-- Opening Marker --

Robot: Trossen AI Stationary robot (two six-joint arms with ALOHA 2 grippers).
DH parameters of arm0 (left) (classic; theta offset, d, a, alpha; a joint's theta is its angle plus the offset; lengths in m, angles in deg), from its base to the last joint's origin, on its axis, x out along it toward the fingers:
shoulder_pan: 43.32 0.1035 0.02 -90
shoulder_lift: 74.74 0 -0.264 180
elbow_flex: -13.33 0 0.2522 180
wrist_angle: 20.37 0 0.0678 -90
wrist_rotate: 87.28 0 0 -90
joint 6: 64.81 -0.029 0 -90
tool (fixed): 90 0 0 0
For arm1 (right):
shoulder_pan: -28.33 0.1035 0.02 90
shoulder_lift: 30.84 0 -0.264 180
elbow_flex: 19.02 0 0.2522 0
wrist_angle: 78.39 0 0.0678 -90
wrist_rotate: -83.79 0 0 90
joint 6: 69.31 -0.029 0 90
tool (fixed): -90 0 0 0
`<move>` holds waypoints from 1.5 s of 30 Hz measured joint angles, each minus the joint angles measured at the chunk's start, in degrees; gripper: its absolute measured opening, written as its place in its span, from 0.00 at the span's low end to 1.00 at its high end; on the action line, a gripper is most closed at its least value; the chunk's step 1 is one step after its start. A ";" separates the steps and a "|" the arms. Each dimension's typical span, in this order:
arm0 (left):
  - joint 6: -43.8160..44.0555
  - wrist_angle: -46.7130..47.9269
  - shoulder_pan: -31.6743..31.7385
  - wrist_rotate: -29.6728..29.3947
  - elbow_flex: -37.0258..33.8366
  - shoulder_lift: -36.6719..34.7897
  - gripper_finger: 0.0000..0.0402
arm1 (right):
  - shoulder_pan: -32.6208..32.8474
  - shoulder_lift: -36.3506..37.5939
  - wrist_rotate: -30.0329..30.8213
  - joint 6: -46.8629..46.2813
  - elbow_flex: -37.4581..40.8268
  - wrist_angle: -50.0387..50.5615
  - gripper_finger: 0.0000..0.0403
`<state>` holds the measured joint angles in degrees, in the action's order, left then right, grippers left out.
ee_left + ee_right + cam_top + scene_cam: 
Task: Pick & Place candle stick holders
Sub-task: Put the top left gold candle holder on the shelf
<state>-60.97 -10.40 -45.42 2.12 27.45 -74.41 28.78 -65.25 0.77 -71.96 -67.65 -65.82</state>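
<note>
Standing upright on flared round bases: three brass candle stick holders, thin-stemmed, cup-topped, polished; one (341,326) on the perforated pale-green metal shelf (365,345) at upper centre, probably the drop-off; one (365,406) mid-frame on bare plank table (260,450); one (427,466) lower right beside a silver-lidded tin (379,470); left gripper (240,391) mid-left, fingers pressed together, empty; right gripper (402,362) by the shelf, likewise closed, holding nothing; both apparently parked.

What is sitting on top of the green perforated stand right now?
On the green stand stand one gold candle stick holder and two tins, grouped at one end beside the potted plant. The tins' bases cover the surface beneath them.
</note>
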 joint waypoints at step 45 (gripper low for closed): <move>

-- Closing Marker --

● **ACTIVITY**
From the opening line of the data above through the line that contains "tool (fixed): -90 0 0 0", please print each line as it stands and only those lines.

● **ANSWER**
Robot: Trossen AI Stationary robot (two six-joint arms with ALOHA 2 grippers).
DH parameters of arm0 (left) (classic; theta offset, d, a, alpha; a joint's theta is its angle plus the offset; lengths in m, angles in deg), from its base to the last joint's origin, on its axis, x out along it toward the fingers:
shoulder_pan: 43.32 0.1035 0.02 -90
shoulder_lift: 74.74 0 -0.264 180
elbow_flex: -13.33 0 0.2522 180
wrist_angle: 20.37 0 0.0678 -90
wrist_rotate: 87.28 0 0 -90
joint 6: 64.81 -0.029 0 -90
tool (fixed): 90 0 0 0
For arm1 (right):
shoulder_pan: -28.33 0.1035 0.02 90
shoulder_lift: 30.84 0 -0.264 180
elbow_flex: 19.02 0 0.2522 0
wrist_angle: 78.39 0 0.0678 -90
wrist_rotate: -83.79 0 0 90
joint 6: 69.31 -0.029 0 90
tool (fixed): -90 0 0 0

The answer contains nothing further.